Where Men Were Men and…

As we know from television, movies and other media, the westward expansion to our manifest destiny was the work of white men of European stock. The women were there for, well… you know what went on upstairs at Miss Kitty’s Long Branch Saloon.

But in the Old West a person could get away from life’s previous entanglements, get a fresh start or simply lose oneself.

Black cavalry troops, known as Buffalo Soldiers, helped protect western settlers from Native Americans who took exception to their land being take by the newcomers. (There is no agreement about the origin of the label “Buffalo Soldier.”) They also shared the danger but none of the glory with Teddy Roosevelt’s Rough Riders on his famed charge up San Juan Hill.

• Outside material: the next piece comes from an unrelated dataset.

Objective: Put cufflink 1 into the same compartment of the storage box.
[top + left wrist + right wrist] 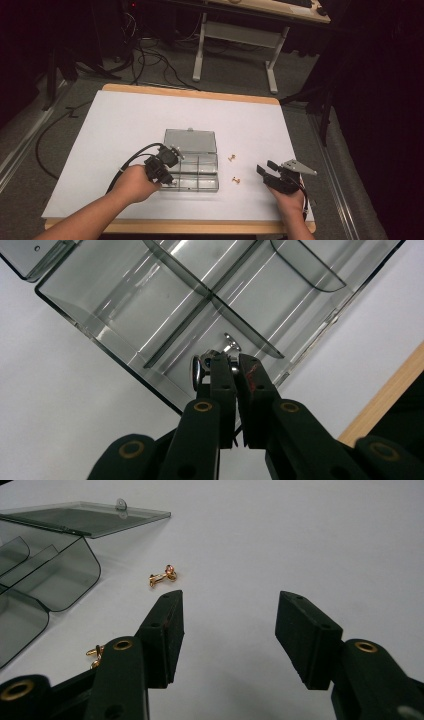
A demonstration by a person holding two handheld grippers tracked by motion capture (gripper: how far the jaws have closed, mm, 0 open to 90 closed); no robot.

About one in four cowboys was black. George Fletcher, an African-American, and Jackson Sundown, a Nez Perce Indian, competed against each other at the second annual Pendleton Round-Up in 1911.

A few women became part of wild-west lore. Calamity Jane — who typically dressed in men’s clothes and liked her whiskey — and Annie Oakley — dubbed “Little Sure Shot” — parlayed their frontier adventures into greater fame as featured performers in Buffalo Bill’s Wild West Show.

Calamity Jane

Although the term “transgender” was likely unknown in pioneer days, the Wild West had its share of colorful characters born female living their lives as men.

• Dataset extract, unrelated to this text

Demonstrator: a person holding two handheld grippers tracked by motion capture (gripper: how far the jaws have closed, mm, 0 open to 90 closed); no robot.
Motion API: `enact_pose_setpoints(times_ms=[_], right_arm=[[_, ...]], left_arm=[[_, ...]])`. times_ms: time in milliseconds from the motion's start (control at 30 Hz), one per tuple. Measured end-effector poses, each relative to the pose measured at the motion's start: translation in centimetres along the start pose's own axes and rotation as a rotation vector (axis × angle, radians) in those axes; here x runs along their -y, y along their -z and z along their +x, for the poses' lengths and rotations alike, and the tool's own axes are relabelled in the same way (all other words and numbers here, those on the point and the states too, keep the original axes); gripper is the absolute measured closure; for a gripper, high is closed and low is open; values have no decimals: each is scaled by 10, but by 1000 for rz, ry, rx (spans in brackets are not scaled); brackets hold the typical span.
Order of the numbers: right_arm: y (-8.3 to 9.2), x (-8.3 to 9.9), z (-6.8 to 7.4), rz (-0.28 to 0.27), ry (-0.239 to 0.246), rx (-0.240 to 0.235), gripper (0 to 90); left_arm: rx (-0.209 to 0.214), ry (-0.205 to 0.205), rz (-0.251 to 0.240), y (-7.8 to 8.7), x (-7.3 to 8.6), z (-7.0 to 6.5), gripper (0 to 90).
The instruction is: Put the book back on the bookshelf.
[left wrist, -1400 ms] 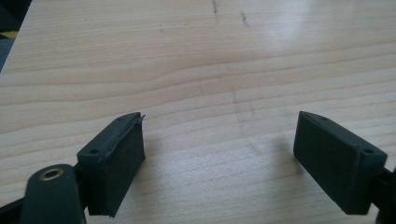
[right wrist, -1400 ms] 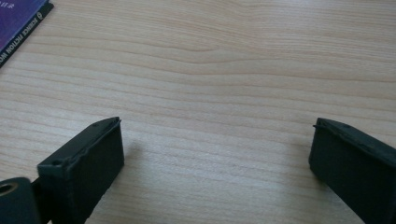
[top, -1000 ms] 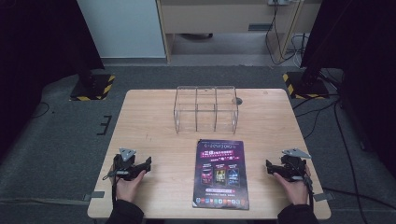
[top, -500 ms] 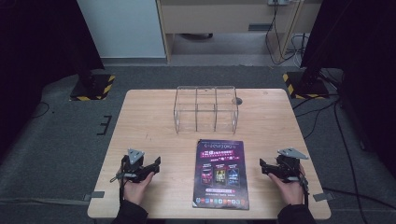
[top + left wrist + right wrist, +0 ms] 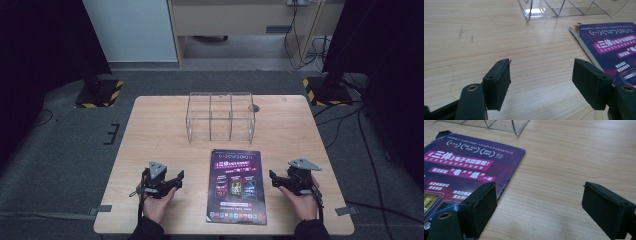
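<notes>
A purple booklet [image 5: 237, 186] with white print lies flat at the front middle of the wooden table [image 5: 150, 130]. Behind it stands a clear acrylic box [image 5: 220, 116] with dividers. My left gripper [image 5: 176, 180] hovers low to the booklet's left, pointing at it, open with nothing between its jaws, which have just been closing a little. In the left gripper view the booklet's edge [image 5: 599, 47] lies just right of the open gripper [image 5: 541, 65]. My right gripper [image 5: 274, 179] is to the booklet's right, open and empty, its jaws also narrowing slightly. The booklet [image 5: 466, 167] sits by its left jaw, bare wood under the gripper [image 5: 537, 186].
A small round hole [image 5: 253, 107] marks the table behind the acrylic box. Black stand bases with yellow stripes [image 5: 99, 92] [image 5: 326, 90] rest on the floor past the table's far corners. Cables [image 5: 350, 125] trail on the floor at the right.
Both hands have slid inward toward the booklet, the left moving right and the right moving left. The booklet and the acrylic box have stayed put.
</notes>
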State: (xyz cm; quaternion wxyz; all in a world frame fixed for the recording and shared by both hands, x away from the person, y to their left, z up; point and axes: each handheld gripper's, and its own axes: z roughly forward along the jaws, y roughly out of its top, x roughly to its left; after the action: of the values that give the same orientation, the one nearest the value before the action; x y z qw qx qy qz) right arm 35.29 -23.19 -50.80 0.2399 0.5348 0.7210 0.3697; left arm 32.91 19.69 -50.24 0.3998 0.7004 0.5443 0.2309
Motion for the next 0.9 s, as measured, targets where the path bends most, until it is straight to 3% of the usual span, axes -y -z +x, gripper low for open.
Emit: enact_pose_setpoints(times_ms=[333,900], right_arm=[[-2,-3,14,-9,15,-25,150],[-11,2,33,6,4,-93,211]], left_arm=[[45,-33,11,-9,0,-26,332],[117,-30,62,-35,0,-67,384]])
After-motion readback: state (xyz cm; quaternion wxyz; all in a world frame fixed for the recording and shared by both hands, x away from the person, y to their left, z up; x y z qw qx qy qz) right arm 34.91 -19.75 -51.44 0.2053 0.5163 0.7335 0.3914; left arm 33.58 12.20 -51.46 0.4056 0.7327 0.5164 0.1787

Harry Allen gained notoriety in the Pacific Northwest during the first two decades of the twentieth century. He had been in and out of jail for for brawling, horse stealing, bootlegging and the all-purpose crime of vagrancy. Allen, as we say now, was assigned female at birth. But, “I did not like to be a girl; did not feel like a girl, and never did look like a girl,” he said.

Mrs. Nash, known only by a married name, was born in Mexico and worked her way to New Mexico, then Kentucky. She was hired as a laundress for the Seventh Cavalry, which took her to the Dakota territory. During her more than a decade with the cavalry, she married three different enlisted men. Nash died of appendicitis in North Dakota in 1878. The woman preparing her body for burial discovered that she was attached to male genitals. The local newspaper eulogized her as a respected woman, interior decorator, midwife, famed tamale cook and a stalwart member of the community.

Mrs. Nash was one of a few; most transgender persons of that era were born female and lived as male. It was typically after death that their assigned gender became known.